Project

General

Profile

Actions

Bug #9865

closed

[CWL] Fix undefined behavior after ignoring an unhandled exception

Added by Tom Clegg over 7 years ago. Updated about 5 years ago.

Status:
Resolved
Priority:
Normal
Assigned To:
Eric Biagiotti
Category:
SDKs
Target version:
Story points:
-
Release relationship:
Auto

Description

Example from the wild

2016-08-26 13:28:37 arvados.cwl-runner[20416] ERROR: While getting final output object: global name 'adjustFiles' is not defined
2016-08-26 13:28:37 arvados.cwl-runner[20416] INFO: Overall process status is success

There's a section here where any exception will be reported but then leave "outputs" in some half-baked state.

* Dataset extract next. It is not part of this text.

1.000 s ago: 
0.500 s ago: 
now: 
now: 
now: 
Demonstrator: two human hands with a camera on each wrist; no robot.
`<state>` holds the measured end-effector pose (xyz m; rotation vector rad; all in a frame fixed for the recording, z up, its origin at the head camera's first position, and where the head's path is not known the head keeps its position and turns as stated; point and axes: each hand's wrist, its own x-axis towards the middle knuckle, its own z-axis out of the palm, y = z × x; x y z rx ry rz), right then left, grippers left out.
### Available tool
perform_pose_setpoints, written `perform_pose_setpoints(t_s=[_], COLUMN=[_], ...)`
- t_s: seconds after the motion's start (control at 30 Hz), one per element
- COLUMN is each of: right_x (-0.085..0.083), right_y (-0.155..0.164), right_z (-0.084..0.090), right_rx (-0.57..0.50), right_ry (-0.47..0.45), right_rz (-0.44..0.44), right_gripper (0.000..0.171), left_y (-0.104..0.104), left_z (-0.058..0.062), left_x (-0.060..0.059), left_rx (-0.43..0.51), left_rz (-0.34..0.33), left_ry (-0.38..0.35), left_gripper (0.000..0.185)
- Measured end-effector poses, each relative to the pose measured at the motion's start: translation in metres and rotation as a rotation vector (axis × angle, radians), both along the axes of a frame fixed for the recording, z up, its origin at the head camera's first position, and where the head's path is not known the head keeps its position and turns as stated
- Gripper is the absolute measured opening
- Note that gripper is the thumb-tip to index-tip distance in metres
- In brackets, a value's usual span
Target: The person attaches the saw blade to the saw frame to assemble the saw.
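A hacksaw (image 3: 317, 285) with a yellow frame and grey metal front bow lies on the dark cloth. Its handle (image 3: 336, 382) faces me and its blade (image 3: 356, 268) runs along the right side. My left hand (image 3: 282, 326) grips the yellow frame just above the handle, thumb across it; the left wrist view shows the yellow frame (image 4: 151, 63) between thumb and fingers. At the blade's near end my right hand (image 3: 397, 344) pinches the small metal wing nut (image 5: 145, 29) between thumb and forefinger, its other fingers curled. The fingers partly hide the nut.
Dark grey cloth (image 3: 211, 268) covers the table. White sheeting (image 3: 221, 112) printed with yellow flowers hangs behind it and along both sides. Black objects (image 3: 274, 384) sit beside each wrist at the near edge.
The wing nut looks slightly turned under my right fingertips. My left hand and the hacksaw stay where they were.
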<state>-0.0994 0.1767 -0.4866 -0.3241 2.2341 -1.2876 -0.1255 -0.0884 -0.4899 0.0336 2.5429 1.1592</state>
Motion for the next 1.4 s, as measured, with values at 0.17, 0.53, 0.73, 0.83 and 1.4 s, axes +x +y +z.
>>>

https://github.com/curoverse/arvados/blob/master/sdk/cwl/arvados_cwl/runner.py#L131

            try:
                outc = arvados.collection.Collection(record["output"])
                with outc.open("cwl.output.json") as f:
                    outputs = json.load(f)
                def keepify(fileobj):
                    path = fileobj["location"]
                    if not path.startswith("keep:"):
                        fileobj["location"] = "keep:%s/%s" % (record["output"], path)
                adjustFileObjs(outputs, keepify)
                adjustDirObjs(outputs, keepify)
            except Exception as e:
                logger.error("While getting final output object: %s", e)
This code should either:
  • Reset outputs to None in the "except" block; or
  • Make the "try" scope smaller, so once "outputs" isn't None, unexpected exceptions get propagated up.

It should also log the full backtrace for the caught exception.

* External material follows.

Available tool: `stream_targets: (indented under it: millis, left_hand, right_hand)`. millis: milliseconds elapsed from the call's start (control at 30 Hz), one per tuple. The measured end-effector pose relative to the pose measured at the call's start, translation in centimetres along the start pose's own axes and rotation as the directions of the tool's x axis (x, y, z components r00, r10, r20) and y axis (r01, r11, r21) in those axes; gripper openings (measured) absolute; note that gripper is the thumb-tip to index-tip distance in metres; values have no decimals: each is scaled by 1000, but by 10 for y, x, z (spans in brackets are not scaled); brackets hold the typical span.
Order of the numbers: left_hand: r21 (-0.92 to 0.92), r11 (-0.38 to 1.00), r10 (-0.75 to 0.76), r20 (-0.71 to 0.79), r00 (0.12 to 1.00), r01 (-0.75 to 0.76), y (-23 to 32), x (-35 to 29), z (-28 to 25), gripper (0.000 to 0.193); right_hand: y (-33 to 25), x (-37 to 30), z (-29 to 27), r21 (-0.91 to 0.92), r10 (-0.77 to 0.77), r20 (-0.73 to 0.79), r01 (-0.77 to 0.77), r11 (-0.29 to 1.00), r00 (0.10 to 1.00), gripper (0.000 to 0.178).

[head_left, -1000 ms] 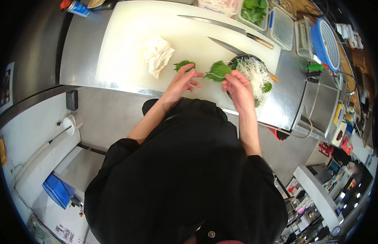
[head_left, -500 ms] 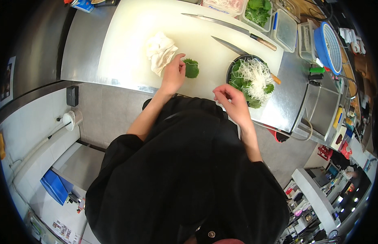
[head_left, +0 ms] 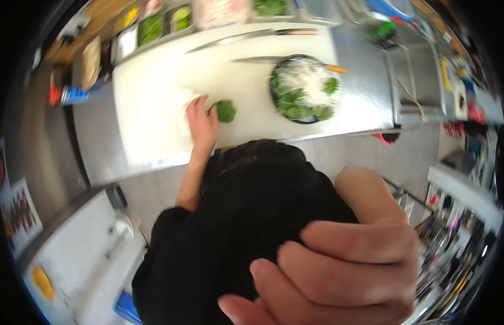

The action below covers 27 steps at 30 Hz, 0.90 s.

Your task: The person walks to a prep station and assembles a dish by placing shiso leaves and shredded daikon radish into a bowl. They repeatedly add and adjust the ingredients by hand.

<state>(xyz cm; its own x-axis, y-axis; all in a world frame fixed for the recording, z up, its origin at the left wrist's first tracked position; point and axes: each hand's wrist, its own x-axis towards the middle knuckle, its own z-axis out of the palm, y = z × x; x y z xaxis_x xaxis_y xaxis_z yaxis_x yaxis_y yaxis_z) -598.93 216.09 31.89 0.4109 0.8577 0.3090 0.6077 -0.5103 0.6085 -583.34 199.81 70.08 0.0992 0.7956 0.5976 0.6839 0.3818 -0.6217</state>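
My left hand lies with fingers stretched over the edge of a crumpled white cloth on a white cutting board. Just right of its thumb is a green serrated leaf, flat on the board. My right hand is raised close to the camera and looks very large. Its fingers are loosely bent, tips a little apart, and nothing shows in them. A black bowl of green leaves and white shreds stands at the board's right.
Two knives lie behind: a long one near the far edge, and a shorter one reaching behind the bowl. Containers of greens and pale shreds line the back. A sink is at the right, a spray can far left.
My right hand has risen from beside the bowl up toward the camera. The view has shifted, bringing more of the back containers into sight. My left hand now rests at the cloth; the leaf stays beside it.
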Motion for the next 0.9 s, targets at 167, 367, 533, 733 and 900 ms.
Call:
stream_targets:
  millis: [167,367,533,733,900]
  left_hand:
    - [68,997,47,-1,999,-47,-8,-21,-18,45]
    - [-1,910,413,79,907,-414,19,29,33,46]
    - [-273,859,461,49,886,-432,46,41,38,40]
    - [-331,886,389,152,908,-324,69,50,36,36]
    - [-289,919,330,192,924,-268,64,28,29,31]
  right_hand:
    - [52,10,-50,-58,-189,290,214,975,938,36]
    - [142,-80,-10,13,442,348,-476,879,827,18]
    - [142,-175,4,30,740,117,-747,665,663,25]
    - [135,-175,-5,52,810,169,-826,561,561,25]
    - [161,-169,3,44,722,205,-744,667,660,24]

The "try" block looks like it started accidentally including too much code in c8d9a898cde654b53200bda0b0ef8b406dd71739

Another example from the wild

2019-01-30T04:31:12.159992495Z Exception RuntimeError: 'maximum recursion depth exceeded while calling a Python object' in <bound method _fileobject.__del__ of <socket._fileobject object at 0x7f1093013f50>> ignored
2019-01-30T04:31:12.161843551Z arvados.cwl-runner WARNING: Error checking states on API server: maximum recursion depth exceeded while calling a Python object

After this, arvados-cwl-runner stopped producing logs every 3 seconds, and appeared to be deadlocked.

Another example the following day reported a "maximum recursion depth" error, but kept logging "cwltool DEBUG: [workflow workflow.json#main] job step [...] not ready".


Subtasks 1 (0 open1 closed)

Task #14840: Review 9865-cwl-fix-ignored-exceptionsResolvedPeter Amstutz02/25/2019Actions
Actions #1

Updated by Tom Clegg about 5 years ago

  • Description updated (diff)
Actions #2

Updated by Tom Clegg about 5 years ago

  • Description updated (diff)
Actions #3

Updated by Tom Clegg about 5 years ago

The first example was at least partly addressed in b9f7a8693579045f05d142dba8bffd2c5660dfce (it now fails instead of proceeding with undefined results). I'm not sure whether logger here is configured such that logger.exception() prints a stack trace.

Grep reveals some other dubious uses of "except Exception", like this

            except Exception as e:
                logger.info("Setting container output: %s", e)
Actions #4

Updated by Tom Morris about 5 years ago

  • Target version set to 2019-02-27 Sprint
Actions #5

Updated by Tom Morris about 5 years ago

  • Assigned To set to Eric Biagiotti
Actions #6

Updated by Eric Biagiotti about 5 years ago

  • Status changed from New to In Progress
Actions #7

Updated by Eric Biagiotti about 5 years ago

9865-cwl-fix-ignored-exceptions at 6ab33cb91de748f4f8ec8e12377f0b0650804db1

Added stack trace info by using logger.exception where appropriate, cleaned up formatting, added comments clarifying exclusion of stack traces in some instances, and fixed some exception handling. More details in the commit logs.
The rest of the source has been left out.